** TASK DESCRIPTION **
Take every line from the records below that includes the word "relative".

(Stored entries)
=-=-=
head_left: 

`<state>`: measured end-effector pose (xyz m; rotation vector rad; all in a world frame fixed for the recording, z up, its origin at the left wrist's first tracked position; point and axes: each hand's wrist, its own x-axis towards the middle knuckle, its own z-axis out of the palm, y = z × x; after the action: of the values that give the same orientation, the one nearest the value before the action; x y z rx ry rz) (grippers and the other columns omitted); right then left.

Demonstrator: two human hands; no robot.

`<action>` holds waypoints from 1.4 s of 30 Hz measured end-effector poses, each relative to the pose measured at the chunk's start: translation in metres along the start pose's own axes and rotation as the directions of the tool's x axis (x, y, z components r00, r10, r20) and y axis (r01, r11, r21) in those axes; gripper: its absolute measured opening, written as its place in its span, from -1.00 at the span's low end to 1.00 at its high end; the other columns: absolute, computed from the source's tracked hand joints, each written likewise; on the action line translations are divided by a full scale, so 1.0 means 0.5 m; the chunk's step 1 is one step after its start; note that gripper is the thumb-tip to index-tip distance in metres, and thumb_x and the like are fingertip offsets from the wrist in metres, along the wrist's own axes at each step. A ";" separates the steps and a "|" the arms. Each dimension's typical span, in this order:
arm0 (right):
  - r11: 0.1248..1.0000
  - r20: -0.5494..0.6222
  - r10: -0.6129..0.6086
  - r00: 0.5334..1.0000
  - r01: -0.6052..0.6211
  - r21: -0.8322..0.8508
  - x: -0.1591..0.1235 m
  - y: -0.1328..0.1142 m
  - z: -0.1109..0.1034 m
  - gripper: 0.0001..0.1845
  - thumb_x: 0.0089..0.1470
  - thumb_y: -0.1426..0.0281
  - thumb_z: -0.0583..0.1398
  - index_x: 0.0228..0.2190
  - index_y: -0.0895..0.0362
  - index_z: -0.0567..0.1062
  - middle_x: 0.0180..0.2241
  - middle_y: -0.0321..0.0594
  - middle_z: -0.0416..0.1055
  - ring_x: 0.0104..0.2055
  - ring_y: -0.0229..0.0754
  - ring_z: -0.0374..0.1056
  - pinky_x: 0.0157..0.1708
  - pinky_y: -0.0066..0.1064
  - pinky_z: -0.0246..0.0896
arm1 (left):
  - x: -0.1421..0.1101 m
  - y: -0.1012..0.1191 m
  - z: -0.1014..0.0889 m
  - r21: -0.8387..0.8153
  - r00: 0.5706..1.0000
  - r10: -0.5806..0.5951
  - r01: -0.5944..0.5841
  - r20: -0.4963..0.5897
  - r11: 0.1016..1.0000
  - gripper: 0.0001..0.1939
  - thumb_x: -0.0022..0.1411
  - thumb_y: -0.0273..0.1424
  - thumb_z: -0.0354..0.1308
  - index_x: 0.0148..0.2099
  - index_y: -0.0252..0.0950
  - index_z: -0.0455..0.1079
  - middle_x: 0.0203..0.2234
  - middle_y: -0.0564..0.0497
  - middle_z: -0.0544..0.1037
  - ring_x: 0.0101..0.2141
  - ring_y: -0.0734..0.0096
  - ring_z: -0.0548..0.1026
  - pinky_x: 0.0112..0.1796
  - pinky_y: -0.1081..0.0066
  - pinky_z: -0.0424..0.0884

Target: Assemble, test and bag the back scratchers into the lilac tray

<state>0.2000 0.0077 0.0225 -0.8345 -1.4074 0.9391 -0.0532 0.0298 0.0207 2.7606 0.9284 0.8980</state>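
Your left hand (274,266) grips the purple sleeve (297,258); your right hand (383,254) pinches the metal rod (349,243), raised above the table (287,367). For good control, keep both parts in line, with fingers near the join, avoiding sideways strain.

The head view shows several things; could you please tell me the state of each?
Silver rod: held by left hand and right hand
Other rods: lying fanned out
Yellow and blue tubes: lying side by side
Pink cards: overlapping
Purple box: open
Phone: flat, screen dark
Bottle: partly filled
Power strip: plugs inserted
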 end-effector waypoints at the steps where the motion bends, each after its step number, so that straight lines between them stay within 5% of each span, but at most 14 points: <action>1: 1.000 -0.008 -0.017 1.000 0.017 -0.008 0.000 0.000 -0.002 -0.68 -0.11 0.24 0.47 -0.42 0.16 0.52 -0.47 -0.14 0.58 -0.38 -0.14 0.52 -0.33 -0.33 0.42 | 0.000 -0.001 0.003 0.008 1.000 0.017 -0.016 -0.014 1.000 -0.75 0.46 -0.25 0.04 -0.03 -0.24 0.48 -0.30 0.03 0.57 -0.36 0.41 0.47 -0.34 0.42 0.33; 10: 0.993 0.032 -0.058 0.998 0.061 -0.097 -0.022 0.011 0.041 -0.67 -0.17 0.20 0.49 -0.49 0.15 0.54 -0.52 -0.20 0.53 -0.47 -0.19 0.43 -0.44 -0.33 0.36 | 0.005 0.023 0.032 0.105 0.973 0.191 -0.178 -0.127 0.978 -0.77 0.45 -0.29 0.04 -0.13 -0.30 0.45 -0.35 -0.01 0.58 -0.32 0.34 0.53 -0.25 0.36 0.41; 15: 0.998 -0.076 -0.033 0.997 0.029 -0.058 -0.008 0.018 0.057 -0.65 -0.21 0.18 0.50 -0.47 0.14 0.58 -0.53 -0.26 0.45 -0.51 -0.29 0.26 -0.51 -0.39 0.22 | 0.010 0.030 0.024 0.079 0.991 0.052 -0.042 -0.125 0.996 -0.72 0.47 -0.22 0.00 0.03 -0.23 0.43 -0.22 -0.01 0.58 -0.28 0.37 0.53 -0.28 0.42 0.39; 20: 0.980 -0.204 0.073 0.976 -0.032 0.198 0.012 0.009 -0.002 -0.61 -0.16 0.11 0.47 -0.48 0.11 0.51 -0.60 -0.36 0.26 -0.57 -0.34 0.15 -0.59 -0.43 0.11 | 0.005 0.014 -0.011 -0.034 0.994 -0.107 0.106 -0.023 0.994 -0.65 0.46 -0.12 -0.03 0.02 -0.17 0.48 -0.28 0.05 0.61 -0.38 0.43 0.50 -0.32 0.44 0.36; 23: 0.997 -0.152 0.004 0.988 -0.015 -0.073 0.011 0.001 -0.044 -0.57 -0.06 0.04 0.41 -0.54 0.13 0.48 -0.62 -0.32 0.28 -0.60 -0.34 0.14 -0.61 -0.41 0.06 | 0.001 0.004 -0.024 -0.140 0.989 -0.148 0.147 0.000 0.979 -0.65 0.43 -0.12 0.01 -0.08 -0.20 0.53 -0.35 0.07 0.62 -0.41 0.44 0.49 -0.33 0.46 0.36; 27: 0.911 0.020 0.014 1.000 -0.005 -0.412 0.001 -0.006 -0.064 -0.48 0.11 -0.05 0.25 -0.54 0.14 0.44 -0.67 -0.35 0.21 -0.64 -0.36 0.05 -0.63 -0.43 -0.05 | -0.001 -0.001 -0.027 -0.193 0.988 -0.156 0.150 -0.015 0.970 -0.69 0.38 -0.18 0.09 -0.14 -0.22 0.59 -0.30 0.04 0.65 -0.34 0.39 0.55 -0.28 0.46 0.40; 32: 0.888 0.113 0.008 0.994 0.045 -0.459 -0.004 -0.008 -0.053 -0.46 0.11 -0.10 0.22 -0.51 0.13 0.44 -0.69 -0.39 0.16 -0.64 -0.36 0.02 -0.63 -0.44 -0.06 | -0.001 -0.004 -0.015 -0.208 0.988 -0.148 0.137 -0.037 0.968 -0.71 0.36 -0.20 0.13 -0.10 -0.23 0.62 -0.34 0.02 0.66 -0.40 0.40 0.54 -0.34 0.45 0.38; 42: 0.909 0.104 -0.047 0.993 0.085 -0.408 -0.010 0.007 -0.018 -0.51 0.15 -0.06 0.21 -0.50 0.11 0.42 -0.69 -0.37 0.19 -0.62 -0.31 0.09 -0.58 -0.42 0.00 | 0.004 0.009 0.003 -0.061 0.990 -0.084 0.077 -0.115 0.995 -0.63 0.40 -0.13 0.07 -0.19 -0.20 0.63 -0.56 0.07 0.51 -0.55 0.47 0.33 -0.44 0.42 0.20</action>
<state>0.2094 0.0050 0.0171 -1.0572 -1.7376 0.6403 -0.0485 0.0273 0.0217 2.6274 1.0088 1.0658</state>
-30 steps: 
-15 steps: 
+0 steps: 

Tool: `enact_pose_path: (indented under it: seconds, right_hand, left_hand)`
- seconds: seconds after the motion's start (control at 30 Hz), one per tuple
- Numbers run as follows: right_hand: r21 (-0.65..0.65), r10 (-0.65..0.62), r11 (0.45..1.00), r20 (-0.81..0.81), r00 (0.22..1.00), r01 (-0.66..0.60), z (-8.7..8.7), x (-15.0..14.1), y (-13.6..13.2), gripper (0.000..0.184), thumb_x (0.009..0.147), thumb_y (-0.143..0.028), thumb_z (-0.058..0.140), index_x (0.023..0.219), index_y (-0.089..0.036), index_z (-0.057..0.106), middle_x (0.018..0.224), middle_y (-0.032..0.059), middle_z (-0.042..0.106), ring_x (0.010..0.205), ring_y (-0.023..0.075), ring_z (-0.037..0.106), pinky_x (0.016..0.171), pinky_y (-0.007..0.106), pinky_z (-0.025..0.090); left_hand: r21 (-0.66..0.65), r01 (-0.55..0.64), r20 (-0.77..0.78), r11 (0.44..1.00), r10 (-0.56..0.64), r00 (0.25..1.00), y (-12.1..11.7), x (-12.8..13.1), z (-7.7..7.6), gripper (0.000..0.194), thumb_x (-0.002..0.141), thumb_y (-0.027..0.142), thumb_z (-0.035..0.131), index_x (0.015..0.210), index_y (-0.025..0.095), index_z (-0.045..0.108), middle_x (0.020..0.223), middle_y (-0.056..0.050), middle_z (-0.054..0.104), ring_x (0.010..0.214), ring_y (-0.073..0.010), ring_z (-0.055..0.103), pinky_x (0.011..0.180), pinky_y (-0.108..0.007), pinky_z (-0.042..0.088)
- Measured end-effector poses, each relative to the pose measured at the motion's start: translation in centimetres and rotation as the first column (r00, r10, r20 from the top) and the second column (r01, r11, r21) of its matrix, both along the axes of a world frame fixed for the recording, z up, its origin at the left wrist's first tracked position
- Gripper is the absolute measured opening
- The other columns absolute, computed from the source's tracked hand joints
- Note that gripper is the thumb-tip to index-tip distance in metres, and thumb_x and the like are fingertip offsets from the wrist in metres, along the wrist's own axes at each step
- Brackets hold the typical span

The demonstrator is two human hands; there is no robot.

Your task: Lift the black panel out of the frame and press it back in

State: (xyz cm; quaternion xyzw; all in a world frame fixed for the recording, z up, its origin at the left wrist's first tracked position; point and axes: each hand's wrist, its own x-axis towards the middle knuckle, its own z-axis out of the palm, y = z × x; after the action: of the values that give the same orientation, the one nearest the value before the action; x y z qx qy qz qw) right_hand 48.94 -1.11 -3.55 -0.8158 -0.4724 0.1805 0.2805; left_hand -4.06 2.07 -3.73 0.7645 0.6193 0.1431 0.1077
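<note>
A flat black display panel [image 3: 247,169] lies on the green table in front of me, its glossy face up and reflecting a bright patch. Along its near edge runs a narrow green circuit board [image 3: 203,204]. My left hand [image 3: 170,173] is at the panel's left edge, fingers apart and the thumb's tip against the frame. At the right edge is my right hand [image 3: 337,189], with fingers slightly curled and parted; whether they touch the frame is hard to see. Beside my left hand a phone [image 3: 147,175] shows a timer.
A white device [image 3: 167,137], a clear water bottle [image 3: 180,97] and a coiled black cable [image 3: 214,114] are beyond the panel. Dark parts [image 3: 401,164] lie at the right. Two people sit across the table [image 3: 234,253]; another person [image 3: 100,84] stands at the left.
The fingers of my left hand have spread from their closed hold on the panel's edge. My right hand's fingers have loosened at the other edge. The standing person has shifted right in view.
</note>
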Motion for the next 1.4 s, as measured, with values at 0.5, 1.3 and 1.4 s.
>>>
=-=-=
** EXERCISE ANSWER **
`<action>` holds waypoints from 1.4 s of 30 Hz measured end-effector poses, each relative to the pose measured at the chunk's start: translation in metres along the start pose's own axes and rotation as the directions of the tool's x axis (x, y, z components r00, r10, r20) and y axis (r01, r11, r21) in those axes; gripper: its absolute measured opening, written as its place in its span, from -1.00 at the span's low end to 1.00 at its high end; the other columns: absolute, computed from the source's tracked hand joints, each written likewise; on the action line translations are divided by a full scale, so 1.0 means 0.5 m; the chunk's step 1 is one step after its start; note that gripper is the thumb-tip to index-tip distance in metres, and thumb_x and the like are fingertip offsets from the wrist in metres, along the wrist's own axes at each step. A ";" separates the steps and a "|" the arms. Each dimension's typical span, in this order:
- Measured end-effector poses, each relative to the pose measured at the motion's start: translation in centimetres and rotation as the first column (r00, r10, r20 from the top) and the second column (r01, r11, r21) of its matrix, both along the axes of a world frame fixed for the recording, z up, its origin at the left wrist's first tracked position

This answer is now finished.